_REQUIRED ACTION_. Only those lines in the data below from the line containing "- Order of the" through the line containing "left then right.", both included, should be restated word for word.

Saved data entries:
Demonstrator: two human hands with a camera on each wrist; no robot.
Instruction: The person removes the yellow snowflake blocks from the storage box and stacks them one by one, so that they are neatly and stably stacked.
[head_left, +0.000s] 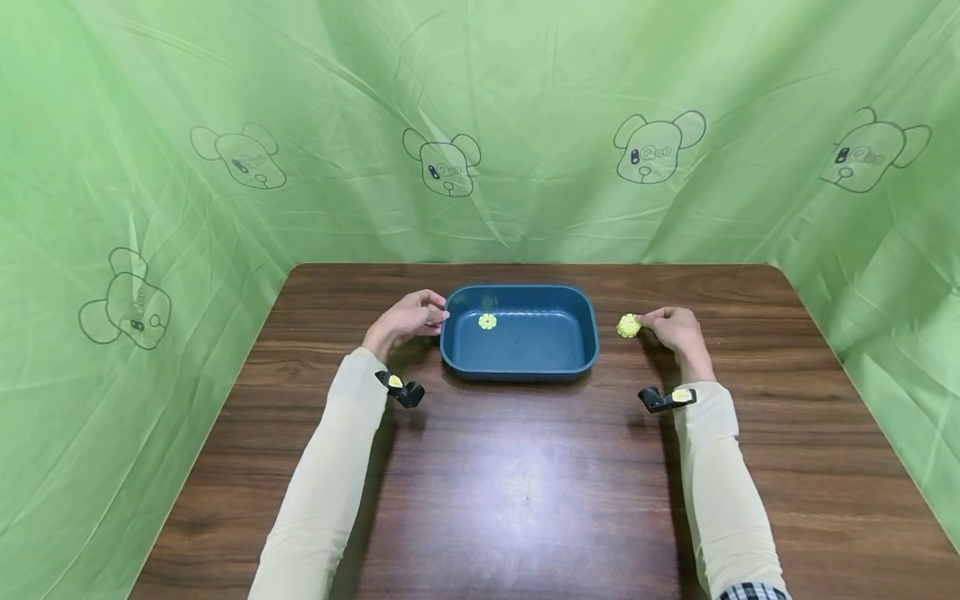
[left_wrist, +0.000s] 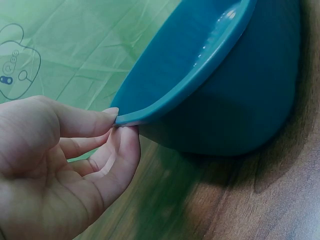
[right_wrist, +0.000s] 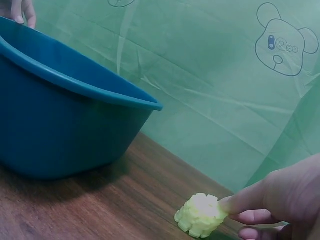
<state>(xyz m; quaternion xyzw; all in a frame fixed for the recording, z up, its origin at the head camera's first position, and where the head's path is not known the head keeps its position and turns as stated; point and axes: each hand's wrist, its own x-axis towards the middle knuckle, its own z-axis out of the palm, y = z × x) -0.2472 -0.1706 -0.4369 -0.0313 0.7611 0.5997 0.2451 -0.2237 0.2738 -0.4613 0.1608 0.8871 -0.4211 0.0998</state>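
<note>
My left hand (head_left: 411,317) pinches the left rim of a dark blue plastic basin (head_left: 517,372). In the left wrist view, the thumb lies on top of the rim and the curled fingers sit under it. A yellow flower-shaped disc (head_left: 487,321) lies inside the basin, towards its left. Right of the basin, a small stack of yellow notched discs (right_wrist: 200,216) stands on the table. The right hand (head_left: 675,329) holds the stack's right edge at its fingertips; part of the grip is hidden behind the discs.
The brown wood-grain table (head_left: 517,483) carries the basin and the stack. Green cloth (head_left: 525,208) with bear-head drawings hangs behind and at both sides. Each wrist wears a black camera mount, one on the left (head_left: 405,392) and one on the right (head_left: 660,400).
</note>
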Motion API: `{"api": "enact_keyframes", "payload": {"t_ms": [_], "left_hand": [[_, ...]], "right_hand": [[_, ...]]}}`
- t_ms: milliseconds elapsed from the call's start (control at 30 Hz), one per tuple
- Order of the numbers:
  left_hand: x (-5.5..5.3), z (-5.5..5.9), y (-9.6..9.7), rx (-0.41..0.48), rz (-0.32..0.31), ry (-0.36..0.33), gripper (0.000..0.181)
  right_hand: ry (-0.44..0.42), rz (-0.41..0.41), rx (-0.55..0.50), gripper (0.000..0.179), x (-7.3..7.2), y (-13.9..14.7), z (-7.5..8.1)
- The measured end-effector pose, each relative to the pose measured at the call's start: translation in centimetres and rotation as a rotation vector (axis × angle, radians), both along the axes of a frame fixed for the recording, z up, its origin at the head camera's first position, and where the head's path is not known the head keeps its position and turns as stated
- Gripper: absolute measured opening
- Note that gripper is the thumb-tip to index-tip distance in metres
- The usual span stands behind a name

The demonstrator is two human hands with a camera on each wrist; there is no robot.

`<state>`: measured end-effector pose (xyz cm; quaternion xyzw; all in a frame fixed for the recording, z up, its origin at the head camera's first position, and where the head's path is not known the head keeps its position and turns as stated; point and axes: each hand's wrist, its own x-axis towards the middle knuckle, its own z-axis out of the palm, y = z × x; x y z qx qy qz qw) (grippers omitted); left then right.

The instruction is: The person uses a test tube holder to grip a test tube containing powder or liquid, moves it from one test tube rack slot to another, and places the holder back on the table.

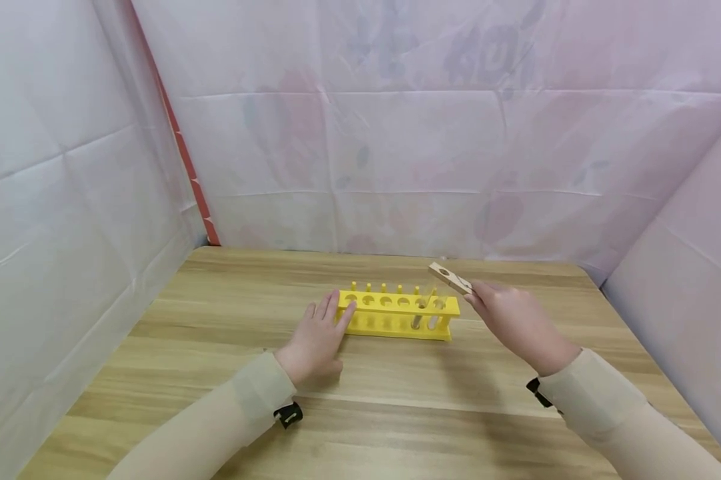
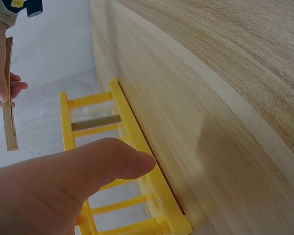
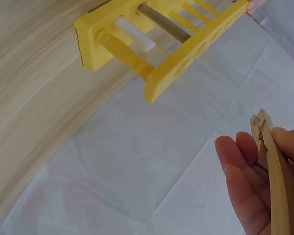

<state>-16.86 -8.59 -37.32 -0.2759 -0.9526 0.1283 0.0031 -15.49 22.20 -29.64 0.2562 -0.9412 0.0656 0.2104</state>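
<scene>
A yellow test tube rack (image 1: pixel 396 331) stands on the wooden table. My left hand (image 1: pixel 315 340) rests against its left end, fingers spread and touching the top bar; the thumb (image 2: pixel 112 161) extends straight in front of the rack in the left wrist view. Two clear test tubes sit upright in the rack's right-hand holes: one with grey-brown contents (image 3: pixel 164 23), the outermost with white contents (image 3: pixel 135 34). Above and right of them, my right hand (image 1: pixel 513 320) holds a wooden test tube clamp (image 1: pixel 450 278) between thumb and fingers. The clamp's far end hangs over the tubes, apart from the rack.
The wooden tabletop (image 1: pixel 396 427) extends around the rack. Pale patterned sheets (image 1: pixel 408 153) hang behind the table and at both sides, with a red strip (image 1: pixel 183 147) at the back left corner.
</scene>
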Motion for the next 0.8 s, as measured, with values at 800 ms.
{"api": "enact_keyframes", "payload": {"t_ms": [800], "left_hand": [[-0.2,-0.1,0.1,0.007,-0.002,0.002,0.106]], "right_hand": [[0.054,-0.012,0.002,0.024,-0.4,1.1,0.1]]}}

_RESPONSE TO THE TASK_.
- Order of the numbers:
  left_hand: x (-5.5..5.3), z (-5.5..5.9), y (-9.6..9.7), rx (-0.41..0.48), rz (-0.32..0.31), ry (-0.36..0.33), gripper (0.000..0.181)
  right_hand: ry (-0.44..0.42), rz (-0.41..0.41), rx (-0.55..0.50), gripper (0.000..0.179), x (-7.3..7.2), y (-13.9..14.7), z (-7.5..8.1)
- The measured end-effector pose, each relative to the pose measured at the call's start: translation in centimetres and rotation as a rotation vector (axis × angle, radians), both along the axes of a frame fixed for the recording, z up, its origin at the head camera's first position, and where the head's path is not known the head keeps its position and turns as stated
- Gripper: absolute measured opening
- Note that gripper is the thumb-tip to index-tip distance in metres
- The usual span stands behind a name

The demonstrator is two human hands with a camera on each wrist; there is no robot.

`<state>`: measured end-effector pose (xyz cm; quaternion xyzw; all in a frame fixed for the recording, z up, its origin at the head camera's first position, and where the head's path is not known the head keeps its position and turns as stated; point and axes: each hand's wrist, its own x-axis towards the middle knuckle, its own z-axis out of the palm, y = z × x; x y z qx qy qz qw) (grippers omitted); left then right.

The exercise is now complete.